» EXERCISE DESCRIPTION: Each line that includes "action" must be copied from the records.

» INPUT MATERIAL:
*-*-*

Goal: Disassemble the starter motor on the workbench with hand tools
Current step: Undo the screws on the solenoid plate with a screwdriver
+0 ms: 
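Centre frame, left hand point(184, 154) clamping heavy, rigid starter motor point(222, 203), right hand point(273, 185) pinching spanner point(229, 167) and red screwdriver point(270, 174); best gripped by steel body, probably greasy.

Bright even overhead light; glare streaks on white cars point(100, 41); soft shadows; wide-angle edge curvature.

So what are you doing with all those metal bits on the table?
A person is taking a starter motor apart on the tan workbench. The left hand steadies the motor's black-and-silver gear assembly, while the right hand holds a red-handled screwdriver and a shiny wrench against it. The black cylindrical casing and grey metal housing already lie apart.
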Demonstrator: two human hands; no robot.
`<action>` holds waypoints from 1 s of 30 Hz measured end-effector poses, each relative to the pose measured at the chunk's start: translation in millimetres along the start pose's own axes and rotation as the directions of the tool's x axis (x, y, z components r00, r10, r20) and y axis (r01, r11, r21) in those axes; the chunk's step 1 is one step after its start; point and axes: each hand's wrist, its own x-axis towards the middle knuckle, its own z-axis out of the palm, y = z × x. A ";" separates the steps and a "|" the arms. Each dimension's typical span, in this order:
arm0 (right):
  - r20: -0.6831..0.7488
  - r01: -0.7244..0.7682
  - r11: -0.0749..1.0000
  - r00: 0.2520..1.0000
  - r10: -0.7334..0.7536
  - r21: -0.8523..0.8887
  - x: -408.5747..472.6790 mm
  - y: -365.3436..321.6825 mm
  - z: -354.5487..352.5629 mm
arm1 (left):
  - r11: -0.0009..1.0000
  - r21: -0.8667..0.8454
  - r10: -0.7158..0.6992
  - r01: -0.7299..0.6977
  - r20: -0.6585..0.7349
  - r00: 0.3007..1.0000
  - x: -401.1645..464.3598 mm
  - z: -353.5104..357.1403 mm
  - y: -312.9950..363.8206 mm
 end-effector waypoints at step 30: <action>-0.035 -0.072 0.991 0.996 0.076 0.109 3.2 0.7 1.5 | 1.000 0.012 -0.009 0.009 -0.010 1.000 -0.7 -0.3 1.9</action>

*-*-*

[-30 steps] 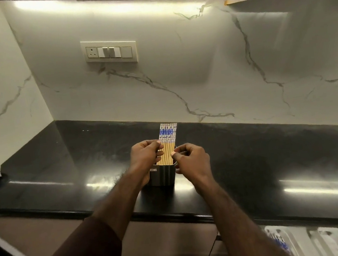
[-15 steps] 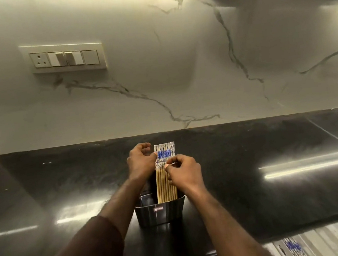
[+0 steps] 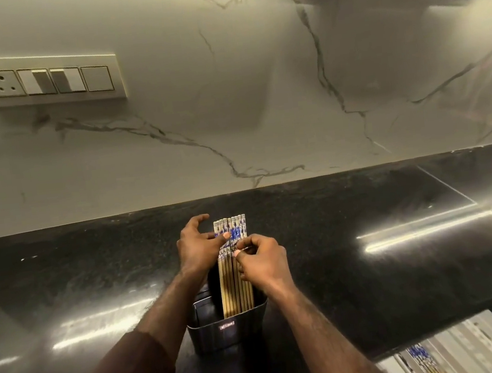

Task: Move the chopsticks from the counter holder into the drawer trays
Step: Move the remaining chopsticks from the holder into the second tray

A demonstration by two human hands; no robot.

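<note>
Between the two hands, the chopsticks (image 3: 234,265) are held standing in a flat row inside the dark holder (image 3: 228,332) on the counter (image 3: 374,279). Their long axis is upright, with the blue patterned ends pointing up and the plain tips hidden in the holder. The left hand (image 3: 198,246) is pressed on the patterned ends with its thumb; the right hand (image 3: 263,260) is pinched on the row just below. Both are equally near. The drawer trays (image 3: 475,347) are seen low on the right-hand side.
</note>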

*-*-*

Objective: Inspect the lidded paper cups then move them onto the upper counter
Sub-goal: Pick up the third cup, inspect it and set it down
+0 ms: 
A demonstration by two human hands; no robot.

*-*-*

» YOUR RESPONSE:
`<action>` holds waypoints from 1 s of 30 Hz measured end-effector poses, each relative to the pose measured at the chunk's start: translation in millimetres along the start pose's own axes and rotation as the directions of the tool's x axis (x, y, z components r00, r10, r20) and y axis (r01, r11, r21) in those axes; the chunk's step 1 is one step after its start; point and axes: each hand's wrist, its own x-axis towards the middle knuckle, its own z-axis out of the palm, y = z × x. A ";" separates the steps and a "|" the arms. Each dimension's typical span, in this order:
 end-effector waypoints at step 30: <action>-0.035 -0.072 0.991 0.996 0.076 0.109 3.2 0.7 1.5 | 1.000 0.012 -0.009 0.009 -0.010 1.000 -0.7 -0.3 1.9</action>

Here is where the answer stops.